Ferrets

Ferrets (Mustela putorius furo) belong to the family Mustelidae, and are closely related to European polecats (Mustela putorius). Mustelids are primitive terrestrial carnivores, with many anatomical features in common with the dog and cat. Male ferrets are called hobs, and females jills. They have short noses, with short furry ears, long, tubular bodies, and short limbs, allowing them to move freely in confined spaces and turn round in narrow tunnels.

Biology

Ferrets generally live between five and nine years. Males can be twice as large as females. Both sexes exhibit seasonal fluctuations of up to 30 to 40% in body weight, as subcutaneous fat is added in the autumn and shed in the spring. They lack sweat glands in the skin and regulate their body temperature by panting and behavioural mechanisms, which renders them susceptible to overheating, particularly in humid conditions.

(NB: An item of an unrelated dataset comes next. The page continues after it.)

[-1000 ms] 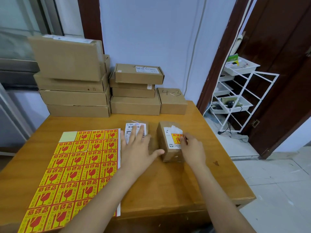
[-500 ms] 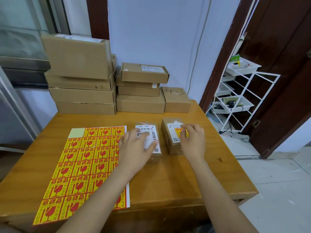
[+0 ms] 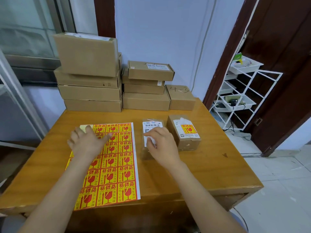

Several different colour variants are seen; in the laboratory, ‘fitch’ or ‘polecat’ ferrets (black guard hairs with a cream undercoat and a black mask and points) and albino ferrets are most common. Ferrets moult in spring and autumn. 

Behaviour

Ferrets are more docile than polecats but retain many of their natural and instinctive behaviours. They are intelligent, lively, playful and curious, and are not afraid of humans. They can become very friendly if handled frequently when young, although nursing jills can be aggressive and protective of their young. They will readily enter narrow, dark tunnels resembling the burrows of rabbits and other prey animals. Ferrets are very agile and lively and need lots of space in which to explore, play and exercise to stay fit, happy and healthy. Young ferrets will play constantly. They will nip at anything, trying out their teeth, and will bite when first handled. They like to chew their playthings, so these must be chosen with care. Latex rubber items in particular should be avoided.   

 

Ferrets spend up to 75% of their time (often 20 hours per day) asleep, and like to sleep in dark, enclosed areas. The remainder of the time, they play intensively and explore, burrowing through their bedding which often causes them to sneeze. They are very inquisitive and exploratory and need the opportunity to forage and explore their environment. If they have insufficient stimulation, they can become bored. Ferrets are most active at dusk. 

Ferrets are naturally gregarious, and can be kept in compatible pairs or groups without aggression, particularly if there is ample environmental enrichment. Ferrets produce a number of different noises. When playing, they may hiss and chuckle, when fighting, frightened or threatened, they may scream, and when foraging they may produce a low pitched grumble.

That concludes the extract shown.